Claro, Paulo fez que o cristianismo fosse uma religião universal, ótima para a diversidade do Império Romano, e ótima para a cultura moderna. O filósofo Alain Badiou, em "São Paulo – A Fundação do Universalismo" (Boitempo, 2009), é convincente: Paulo fundou uma religião que podia ser universal porque não era mais a verdade exclusiva de um povo, de uma cidade, de um território ou de uma classe social.
Mas isso não me basta para gostar dele. Fico com Nietzsche, achando que Paulo odiava o humano nele mesmo e propôs o mesmo ódio aos cristãos da época e do futuro. Vou ser irreverente (é um bom dia para o espírito de "Charlie Hebdo"): Paulo inaugurou o mecanismo projetivo quando caiu do cavalo e, para não admitir sua imperícia como cavaleiro, achou que Deus o tinha jogado no chão para convertê-lo.
Ele continuou no mecanismo projetivo: inventou um cristianismo sombrio na ilusão de que, perseguindo os "pecadores", ele conseguiria controlar seus desejos carnais.

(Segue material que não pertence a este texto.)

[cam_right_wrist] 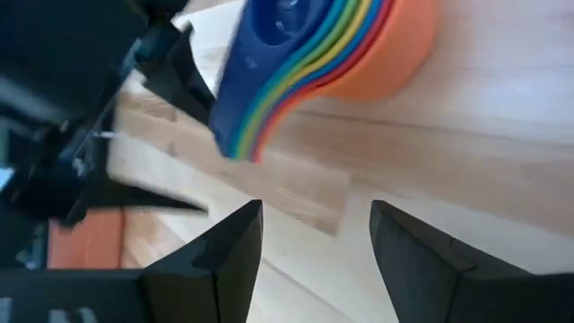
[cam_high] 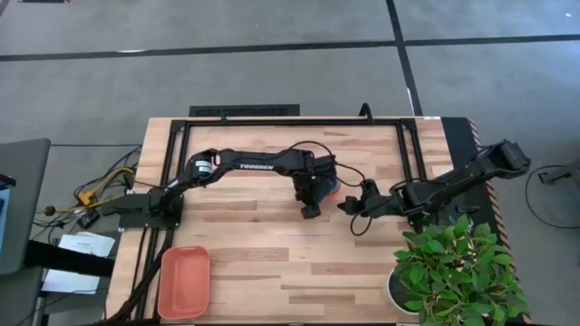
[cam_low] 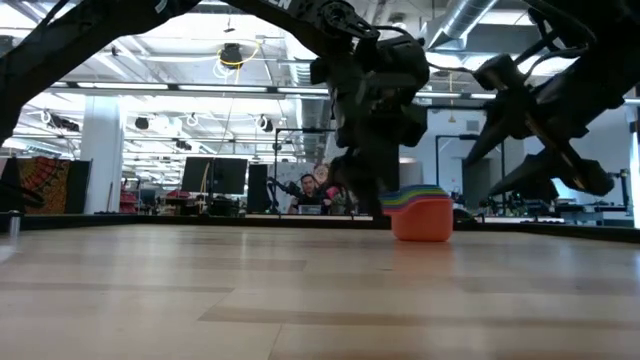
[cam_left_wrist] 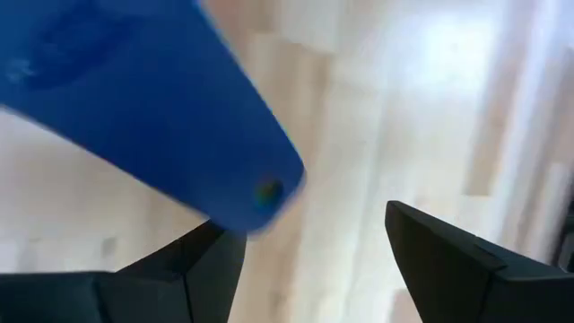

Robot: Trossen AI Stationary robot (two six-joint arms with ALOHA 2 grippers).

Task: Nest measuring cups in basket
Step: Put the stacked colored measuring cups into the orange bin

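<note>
The measuring cups [cam_high: 328, 187] stand nested in one stack on the table's middle, coral cup outermost [cam_low: 421, 218], dark blue innermost [cam_right_wrist: 278, 27]. Their handles [cam_right_wrist: 238, 126] fan out together, clear of the wood. My left gripper [cam_high: 311, 206] hovers open at the handle side of the stack; in its wrist view the blue handle [cam_left_wrist: 179, 117] fills the picture just ahead of the open fingers [cam_left_wrist: 305, 224]. My right gripper [cam_high: 349, 206] is open [cam_right_wrist: 314, 215], just right of the stack, facing it. The salmon-orange basket [cam_high: 184, 282] lies at the near left corner. My left gripper is open with the free end of the blue handle [cam_left_wrist: 265, 190] just ahead of one finger [cam_left_wrist: 211, 260]. I cannot tell whether that finger touches the handle. The stack rests on the table by the coral cup's base.
A potted plant [cam_high: 453, 272] stands at the table's near right corner, close to my right arm. A black metal frame [cam_high: 299, 120] runs along the far edge and down both sides. Bare wood lies between the stack and the basket.
</note>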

Resultado: para nós, o prazer e a futilidade são sempre um pouco culpados, como se tivéssemos a obrigação de nos preocupar o tempo inteiro só com o divino e o absoluto. Na época, alguém deveria ter dito a São Paulo: "Get a life", vá viver sua vida, que é melhor...
No dia do enterro de meu avô, que eu adorava, voltando do cemitério, meus sobrinhos e eu (todos pré-adolescentes) fomos despachados para o cinema perto de casa. Eu hesitei. Como assim, ir ao cinema depois do funeral? Meu pai me lembrou que o avô era quem mais me levava ao cinema: assistir a um filme naquele dia talvez fosse o melhor jeito de honrar sua memória.
Pois bem, no ataque contra Paris, os lugares escolhidos foram cafés, restaurantes, um show de rock (todos num bairro boêmio) e um estádio de futebol: são lugares de prazer –de futilidade, não é?
Os jihadistas atacam em nós o que mais os seduz. O que eles odeiam são os atos e os pensamentos que eles precisam destruir dentro de si. Os mortos de Paris, para os jihadistas, não são pessoas (sequer "infiéis"): eles são os representantes de suas próprias tentações internas. Como sempre, os moralistas perseguem (e até exterminam) seus próprios desejos rebeldes.
Esse, aliás, é o ponto de partida para entender os jovens ocidentais que se alistam no Exército Islâmico. Como ocidentais, aprenderam a se odiar por serem "fúteis" e "hedonistas". Eles apenas transformam o ódio de si mesmos em ódio da gente.
O que fazer para que as coisas mudem? Talvez fosse a hora de sermos menos inimigos de nós mesmos. Ou seja, a hora de pensar que nossa grandeza está no fato de que gostamos do mundo onde vivemos. E podemos defender com orgulho não tanto nossas religiões ou grandes ideias, mas o que somos de melhor, sem ironia: uma saída para escutar uma banda legal, papo furado entre amigos à mesa de um café na rua e, às vezes, uns beijos escondidos na porta de um prédio da rua de Charonne. Ou de qualquer rua de nossas cidades.